**TASK GOAL**
There is one span to output from the data below: the lines starting at the line with "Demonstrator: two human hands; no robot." and ending at the line with "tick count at". Output it exactly, ends included, nothing more.

- Opening Delimiter -

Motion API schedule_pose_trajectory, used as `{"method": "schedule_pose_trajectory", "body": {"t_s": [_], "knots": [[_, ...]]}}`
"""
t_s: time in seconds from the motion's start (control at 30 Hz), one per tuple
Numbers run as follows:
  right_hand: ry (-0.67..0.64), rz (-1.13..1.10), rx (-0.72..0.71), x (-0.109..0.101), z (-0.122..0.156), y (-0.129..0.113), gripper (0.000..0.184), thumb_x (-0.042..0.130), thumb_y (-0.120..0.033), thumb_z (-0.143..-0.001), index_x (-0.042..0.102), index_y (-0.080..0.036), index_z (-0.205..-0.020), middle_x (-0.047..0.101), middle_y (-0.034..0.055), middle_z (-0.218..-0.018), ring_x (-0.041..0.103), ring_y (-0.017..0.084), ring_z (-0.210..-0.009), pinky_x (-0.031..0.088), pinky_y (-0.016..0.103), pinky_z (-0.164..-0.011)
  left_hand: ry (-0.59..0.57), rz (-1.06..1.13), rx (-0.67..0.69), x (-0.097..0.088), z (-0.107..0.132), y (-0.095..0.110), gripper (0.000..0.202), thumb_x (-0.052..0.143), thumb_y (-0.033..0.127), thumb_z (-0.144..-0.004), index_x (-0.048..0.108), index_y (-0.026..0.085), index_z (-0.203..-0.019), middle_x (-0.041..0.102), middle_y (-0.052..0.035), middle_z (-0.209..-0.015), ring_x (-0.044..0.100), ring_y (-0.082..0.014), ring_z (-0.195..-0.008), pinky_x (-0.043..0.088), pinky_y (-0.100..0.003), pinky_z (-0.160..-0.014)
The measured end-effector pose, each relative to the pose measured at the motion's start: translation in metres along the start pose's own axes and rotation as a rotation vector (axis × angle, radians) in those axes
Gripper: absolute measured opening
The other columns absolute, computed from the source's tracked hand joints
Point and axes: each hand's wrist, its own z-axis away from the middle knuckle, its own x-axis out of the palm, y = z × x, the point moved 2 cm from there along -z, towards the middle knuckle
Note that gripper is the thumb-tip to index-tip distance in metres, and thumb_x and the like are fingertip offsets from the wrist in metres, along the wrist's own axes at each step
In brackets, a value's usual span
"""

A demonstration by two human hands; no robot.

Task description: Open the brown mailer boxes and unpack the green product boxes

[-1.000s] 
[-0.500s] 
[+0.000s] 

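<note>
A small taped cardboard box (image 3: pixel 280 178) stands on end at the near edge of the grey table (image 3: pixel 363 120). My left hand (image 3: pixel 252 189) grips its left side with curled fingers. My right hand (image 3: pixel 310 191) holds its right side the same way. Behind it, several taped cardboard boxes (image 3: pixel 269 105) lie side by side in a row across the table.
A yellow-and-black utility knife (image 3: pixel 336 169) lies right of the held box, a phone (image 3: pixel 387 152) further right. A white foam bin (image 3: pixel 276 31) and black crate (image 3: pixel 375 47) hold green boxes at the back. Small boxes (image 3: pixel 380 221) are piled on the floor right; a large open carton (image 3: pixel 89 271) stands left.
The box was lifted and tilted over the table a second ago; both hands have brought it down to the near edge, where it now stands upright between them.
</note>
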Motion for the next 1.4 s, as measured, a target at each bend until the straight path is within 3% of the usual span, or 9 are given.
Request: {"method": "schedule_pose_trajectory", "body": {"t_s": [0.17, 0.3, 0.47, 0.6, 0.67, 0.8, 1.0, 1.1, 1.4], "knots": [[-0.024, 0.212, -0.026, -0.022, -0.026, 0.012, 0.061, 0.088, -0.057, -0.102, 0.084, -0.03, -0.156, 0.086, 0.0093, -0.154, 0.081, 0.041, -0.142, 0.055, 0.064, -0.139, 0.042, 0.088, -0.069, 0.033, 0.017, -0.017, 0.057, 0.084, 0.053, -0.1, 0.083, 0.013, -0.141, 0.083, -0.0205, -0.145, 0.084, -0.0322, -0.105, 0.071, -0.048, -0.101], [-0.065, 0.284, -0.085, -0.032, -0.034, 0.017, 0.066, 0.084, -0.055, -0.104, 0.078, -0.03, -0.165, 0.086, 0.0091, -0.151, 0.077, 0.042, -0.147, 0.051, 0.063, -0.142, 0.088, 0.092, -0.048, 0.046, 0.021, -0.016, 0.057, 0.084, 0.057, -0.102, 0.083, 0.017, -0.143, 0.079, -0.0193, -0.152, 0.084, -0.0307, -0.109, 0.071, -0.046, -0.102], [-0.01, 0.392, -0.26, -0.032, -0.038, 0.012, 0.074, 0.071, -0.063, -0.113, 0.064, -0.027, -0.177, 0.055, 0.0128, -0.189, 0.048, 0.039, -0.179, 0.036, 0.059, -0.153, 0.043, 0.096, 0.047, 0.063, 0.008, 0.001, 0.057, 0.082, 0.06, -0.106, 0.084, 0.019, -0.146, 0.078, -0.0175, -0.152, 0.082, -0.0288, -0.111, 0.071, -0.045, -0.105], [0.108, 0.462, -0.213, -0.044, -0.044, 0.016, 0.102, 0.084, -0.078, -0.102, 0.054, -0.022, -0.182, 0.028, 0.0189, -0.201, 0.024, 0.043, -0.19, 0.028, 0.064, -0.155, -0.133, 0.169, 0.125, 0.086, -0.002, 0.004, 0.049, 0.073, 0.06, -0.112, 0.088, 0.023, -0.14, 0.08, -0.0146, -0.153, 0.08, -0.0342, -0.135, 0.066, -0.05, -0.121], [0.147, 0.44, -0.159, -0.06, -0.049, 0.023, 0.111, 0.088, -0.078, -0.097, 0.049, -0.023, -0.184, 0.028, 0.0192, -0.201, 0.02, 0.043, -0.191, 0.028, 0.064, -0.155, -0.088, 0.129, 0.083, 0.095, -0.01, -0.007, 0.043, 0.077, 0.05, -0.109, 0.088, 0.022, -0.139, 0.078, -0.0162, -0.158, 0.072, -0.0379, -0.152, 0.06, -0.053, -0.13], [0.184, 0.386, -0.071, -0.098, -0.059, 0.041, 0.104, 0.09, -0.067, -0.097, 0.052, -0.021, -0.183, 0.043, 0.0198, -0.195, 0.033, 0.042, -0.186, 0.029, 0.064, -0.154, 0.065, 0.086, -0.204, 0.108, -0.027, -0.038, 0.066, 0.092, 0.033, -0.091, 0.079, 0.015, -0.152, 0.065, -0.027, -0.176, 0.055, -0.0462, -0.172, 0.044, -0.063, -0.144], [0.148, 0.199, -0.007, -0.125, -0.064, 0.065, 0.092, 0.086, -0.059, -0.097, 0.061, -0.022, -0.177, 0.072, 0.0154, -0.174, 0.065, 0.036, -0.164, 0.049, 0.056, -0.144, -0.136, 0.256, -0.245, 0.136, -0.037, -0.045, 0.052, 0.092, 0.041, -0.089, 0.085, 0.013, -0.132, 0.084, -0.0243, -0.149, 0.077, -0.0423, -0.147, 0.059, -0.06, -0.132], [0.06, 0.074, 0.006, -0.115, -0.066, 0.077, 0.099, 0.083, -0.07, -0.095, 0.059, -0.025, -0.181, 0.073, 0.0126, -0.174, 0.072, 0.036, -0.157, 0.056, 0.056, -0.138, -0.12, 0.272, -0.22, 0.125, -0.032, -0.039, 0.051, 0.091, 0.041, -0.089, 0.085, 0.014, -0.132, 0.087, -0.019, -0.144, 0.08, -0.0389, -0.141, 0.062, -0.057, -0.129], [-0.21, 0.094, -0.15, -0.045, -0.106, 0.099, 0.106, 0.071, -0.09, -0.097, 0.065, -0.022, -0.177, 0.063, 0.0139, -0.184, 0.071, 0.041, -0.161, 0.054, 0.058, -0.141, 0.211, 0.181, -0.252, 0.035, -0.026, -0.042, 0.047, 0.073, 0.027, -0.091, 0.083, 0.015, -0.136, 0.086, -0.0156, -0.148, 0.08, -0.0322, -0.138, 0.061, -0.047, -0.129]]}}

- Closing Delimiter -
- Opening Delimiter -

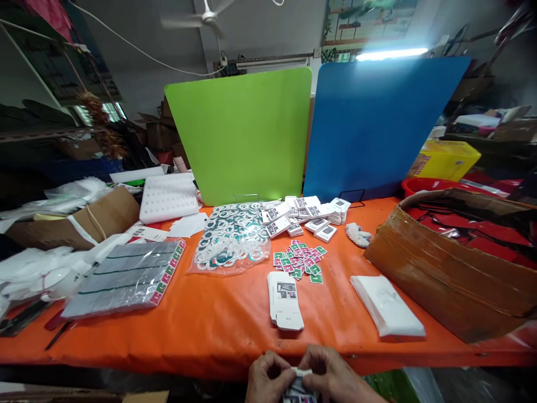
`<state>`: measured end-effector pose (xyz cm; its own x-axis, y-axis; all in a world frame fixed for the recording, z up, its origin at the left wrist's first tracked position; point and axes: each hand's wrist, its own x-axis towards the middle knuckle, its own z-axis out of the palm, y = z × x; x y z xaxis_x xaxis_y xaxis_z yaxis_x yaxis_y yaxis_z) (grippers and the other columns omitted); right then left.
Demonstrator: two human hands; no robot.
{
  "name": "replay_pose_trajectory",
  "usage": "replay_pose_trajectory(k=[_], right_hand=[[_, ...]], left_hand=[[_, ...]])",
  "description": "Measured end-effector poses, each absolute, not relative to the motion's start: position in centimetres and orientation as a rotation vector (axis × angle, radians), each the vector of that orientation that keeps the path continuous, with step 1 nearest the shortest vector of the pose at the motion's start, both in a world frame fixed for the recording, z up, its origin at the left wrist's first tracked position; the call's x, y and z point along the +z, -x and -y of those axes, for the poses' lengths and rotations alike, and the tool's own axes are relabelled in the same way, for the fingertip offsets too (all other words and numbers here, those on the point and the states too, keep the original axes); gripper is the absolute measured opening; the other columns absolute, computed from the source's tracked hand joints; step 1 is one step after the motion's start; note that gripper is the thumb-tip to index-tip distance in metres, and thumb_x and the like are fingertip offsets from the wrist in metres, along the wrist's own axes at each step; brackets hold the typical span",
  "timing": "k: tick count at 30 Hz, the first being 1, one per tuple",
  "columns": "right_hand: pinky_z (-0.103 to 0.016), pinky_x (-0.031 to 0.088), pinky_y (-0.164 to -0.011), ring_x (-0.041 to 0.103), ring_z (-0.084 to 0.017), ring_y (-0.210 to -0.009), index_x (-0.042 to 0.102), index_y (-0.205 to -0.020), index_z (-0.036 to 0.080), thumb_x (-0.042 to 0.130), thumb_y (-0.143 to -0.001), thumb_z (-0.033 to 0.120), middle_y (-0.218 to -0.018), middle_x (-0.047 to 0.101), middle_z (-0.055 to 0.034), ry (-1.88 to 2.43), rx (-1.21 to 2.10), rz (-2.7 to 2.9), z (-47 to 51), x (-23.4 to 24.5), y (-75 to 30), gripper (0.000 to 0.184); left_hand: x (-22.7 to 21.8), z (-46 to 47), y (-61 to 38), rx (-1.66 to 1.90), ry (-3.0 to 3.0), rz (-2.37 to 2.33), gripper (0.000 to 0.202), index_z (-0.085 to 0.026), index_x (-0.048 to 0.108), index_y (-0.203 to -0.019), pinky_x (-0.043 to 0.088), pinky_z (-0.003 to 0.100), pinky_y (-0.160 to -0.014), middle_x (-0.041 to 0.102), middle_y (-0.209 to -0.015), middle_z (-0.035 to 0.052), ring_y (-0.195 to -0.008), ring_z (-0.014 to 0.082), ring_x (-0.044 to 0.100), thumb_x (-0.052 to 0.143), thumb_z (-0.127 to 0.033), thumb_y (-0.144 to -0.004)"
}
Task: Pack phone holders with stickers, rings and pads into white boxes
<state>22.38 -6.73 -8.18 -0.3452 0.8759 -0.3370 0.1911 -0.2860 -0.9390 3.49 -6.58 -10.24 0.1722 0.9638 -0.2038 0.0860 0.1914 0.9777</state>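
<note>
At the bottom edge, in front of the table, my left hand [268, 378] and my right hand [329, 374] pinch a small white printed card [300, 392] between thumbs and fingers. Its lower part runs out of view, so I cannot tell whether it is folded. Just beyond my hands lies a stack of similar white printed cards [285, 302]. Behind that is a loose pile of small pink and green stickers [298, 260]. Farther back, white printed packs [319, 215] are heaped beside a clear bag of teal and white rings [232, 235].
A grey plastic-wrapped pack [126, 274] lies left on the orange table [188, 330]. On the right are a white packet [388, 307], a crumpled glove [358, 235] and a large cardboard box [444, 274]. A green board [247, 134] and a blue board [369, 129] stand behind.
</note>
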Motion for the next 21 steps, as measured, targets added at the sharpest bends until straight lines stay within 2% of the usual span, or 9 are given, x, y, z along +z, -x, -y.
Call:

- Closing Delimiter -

**TASK OUTPUT**
Demonstrator: two human hands; no robot.
{
  "name": "replay_pose_trajectory",
  "usage": "replay_pose_trajectory(k=[_], right_hand=[[_, ...]], left_hand=[[_, ...]])",
  "description": "Measured end-effector poses, each absolute, not relative to the motion's start: position in centimetres and orientation as a rotation vector (axis × angle, radians), each the vector of that orientation that keeps the path continuous, with step 1 nearest the shortest vector of the pose at the motion's start, both in a world frame fixed for the recording, z up, its origin at the left wrist's first tracked position; the call's x, y and z point along the +z, -x and -y of those axes, for the poses' lengths and rotations alike, and the tool's own axes are relabelled in the same way, for the fingertip offsets too (all other words and numbers here, those on the point and the states too, keep the original axes); gripper is the absolute measured opening; the other columns absolute, computed from the source's tracked hand joints; step 1 is one step after the motion's start; note that gripper is the thumb-tip to index-tip distance in metres, and thumb_x and the like are fingertip offsets from the wrist in metres, along the wrist's own axes at each step; brackets hold the typical span",
  "timing": "k: tick count at 30 Hz, the first being 1, one per tuple",

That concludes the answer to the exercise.